Mas pronto, lá vamos comemorar o 1º de Maio, que na Madeira é como comemorar abril. O 25 de abril de 74 foi assinalado e vivido praticamente a 1 de maio, dado que as notícias, à época, não “corriam” como hoje e a Madeira parecia ainda mais distante de Lisboa. Os pormenores foram sendo conhecidos, mas a festa do povo propriamente dita, foi mesmo a 1 de maio de 74. Por isso, o 1º de Maio, na Região, tem uma dimensão acrescida. Infelizmente, o pensar global, sentir global, viver global, acabou por levar a Madeira para patamares globais. Com o que há de negativo e com o que há de positivo nesse envolvimento.

Temos o dever e a responsabilidade

Não podemos ficar isolados, é certo. Mas temos o dever, a responsabilidade mesmo, de perante as novas gerações e num contexto de unidade nacional, irmos criando mecanismos que evitem este crescendo de vulnerabilidades laborais, que comprometem o futuro.
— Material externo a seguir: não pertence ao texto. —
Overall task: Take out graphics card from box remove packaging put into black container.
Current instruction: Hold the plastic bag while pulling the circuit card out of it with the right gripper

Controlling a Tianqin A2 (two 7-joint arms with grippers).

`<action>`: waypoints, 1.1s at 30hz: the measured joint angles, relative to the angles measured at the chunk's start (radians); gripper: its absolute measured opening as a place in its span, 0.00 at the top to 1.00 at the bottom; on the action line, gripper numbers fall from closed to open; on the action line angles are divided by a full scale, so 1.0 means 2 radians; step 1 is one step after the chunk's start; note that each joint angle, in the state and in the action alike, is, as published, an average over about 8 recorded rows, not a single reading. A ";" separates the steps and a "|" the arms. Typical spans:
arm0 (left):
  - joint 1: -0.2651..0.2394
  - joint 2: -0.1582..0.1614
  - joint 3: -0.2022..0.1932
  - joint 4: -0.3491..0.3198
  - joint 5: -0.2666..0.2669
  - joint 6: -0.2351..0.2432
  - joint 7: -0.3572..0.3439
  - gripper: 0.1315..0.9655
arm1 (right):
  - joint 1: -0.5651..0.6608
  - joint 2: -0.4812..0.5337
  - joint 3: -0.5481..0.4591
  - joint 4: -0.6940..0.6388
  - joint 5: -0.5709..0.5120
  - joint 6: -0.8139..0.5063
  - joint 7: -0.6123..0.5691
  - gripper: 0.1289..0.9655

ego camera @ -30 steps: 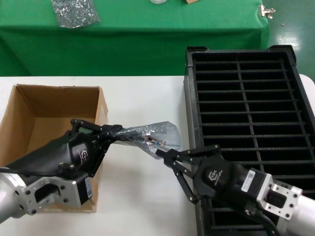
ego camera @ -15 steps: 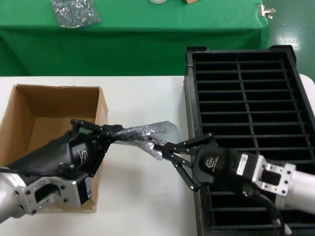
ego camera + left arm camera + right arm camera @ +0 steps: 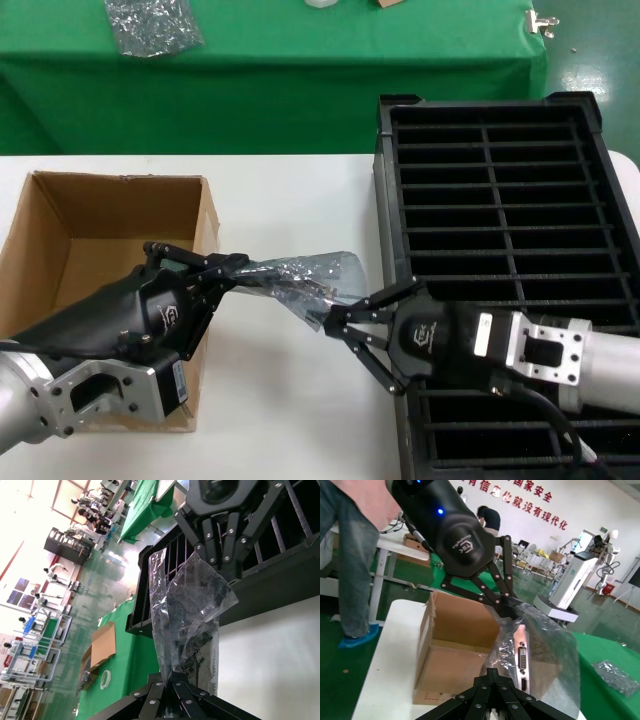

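Nearest, beside the box (image 3: 105, 262), the left gripper (image 3: 232, 268) pinches one end of the packaging (image 3: 305, 277) with its fingers pressed together, while the right gripper (image 3: 337, 320) closes its tips on the opposite end, where the graphics card (image 3: 521, 657) shows its bracket inside the bag. To do this well, the right should probably grip only the card's bracket and draw straight away while the left holds film alone. Farther from the box, the black container (image 3: 500, 230) waits
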 joint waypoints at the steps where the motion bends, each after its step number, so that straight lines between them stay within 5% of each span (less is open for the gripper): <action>1: 0.000 0.000 0.000 0.000 0.000 0.000 0.000 0.99 | 0.002 -0.002 0.000 -0.003 0.000 0.000 -0.002 0.99; 33: 0.000 0.000 0.000 0.000 0.000 0.000 0.000 0.99 | 0.054 -0.034 -0.017 -0.069 -0.018 -0.028 -0.034 0.99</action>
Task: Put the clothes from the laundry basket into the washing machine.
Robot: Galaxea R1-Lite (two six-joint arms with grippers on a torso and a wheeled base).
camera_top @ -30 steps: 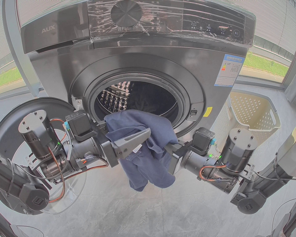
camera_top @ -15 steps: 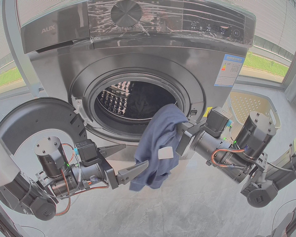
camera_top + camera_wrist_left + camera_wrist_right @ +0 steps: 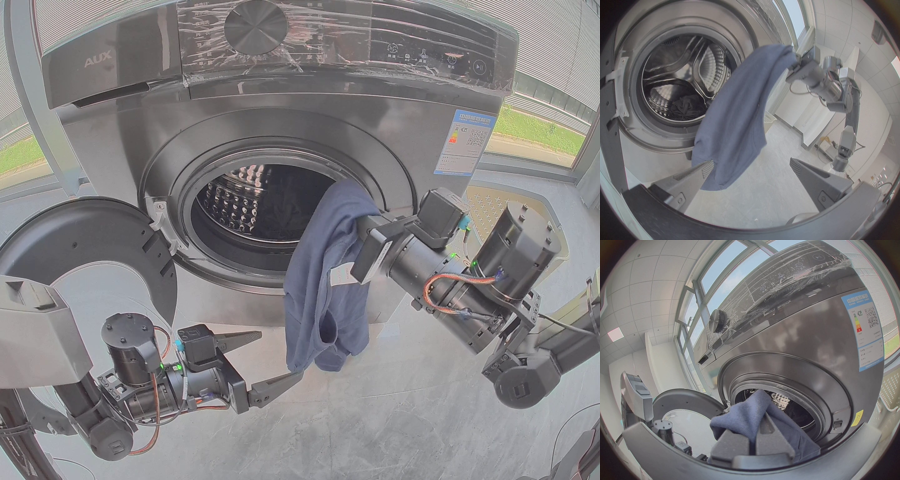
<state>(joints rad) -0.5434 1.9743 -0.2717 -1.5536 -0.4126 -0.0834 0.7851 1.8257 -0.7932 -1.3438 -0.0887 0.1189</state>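
Observation:
A dark blue garment hangs from my right gripper, which is shut on its upper edge at the right rim of the washing machine's open port. The cloth drapes down in front of the port's lower right rim, outside the drum. In the right wrist view the pads pinch the blue garment. My left gripper is open and holds nothing, low over the floor and just left of the garment's hem. A dark piece of clothing lies inside the drum. The cream laundry basket stands behind my right arm.
The washing machine's round door is swung open to the left, above my left arm. Grey tiled floor lies in front of the machine. Windows run behind the machine.
My left gripper let go of the garment and dropped down toward the floor. My right gripper carried the garment up and to the right, to the port's right rim.

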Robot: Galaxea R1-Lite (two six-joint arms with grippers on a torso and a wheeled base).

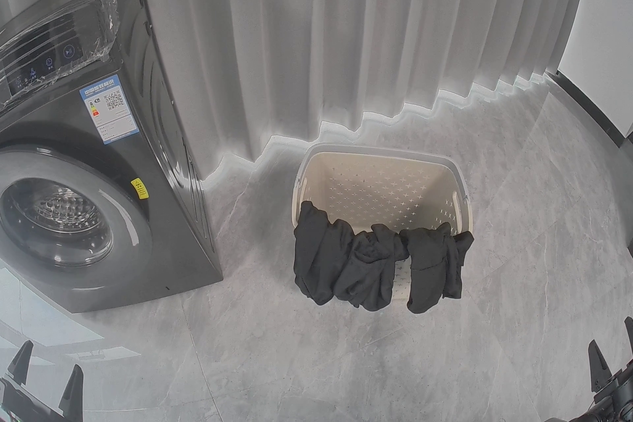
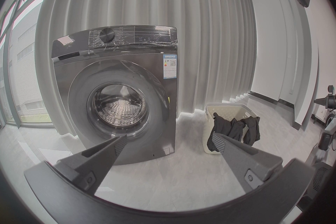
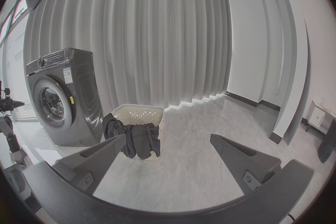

De todos. Mesmo dos que, aparentemente, ou conjunturalmente, parecem estar imunes. Já se viu que há coisas que não acontecem só aos outros. Aqui, mete-se governo, oposição e povo madeirense no mesmo “saco”. Ou vamos todos à luta ou morremos todos de inércia. Uns por falta de atuação, outros por cumplicidade.

Precários nos ideais do 25 de Abril

Estamos precários nos ideais do 25 de Abril, nos direitos dos trabalhadores, mesmo aqueles direitos mais elementares, na identidade nacional, na defesa de valores, no combate à corrupção, na estruturação do sistema financeiro, na organização partidária e na capacidade de dar esperança aos jovens e, consequentemente, ao futuro.

Mas a precariedade de um povo nunca fez um País forte.